**Activity:** Identify all lines in the listing that include the word "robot", and copy them out.

§

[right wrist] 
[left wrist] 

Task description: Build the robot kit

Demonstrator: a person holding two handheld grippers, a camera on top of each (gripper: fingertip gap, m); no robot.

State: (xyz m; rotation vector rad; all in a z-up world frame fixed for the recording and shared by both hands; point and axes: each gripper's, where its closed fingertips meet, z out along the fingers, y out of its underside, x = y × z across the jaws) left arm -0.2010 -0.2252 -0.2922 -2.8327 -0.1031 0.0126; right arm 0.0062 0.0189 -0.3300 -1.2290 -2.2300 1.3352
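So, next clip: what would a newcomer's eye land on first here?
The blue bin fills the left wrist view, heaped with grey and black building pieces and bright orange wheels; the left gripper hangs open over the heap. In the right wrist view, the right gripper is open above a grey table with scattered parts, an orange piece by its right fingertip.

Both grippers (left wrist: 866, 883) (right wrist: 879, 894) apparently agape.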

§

**Solution for this task:**
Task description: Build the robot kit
Demonstrator: a person holding two handheld grippers, a camera on top of each (gripper: fingertip gap, m); no robot.

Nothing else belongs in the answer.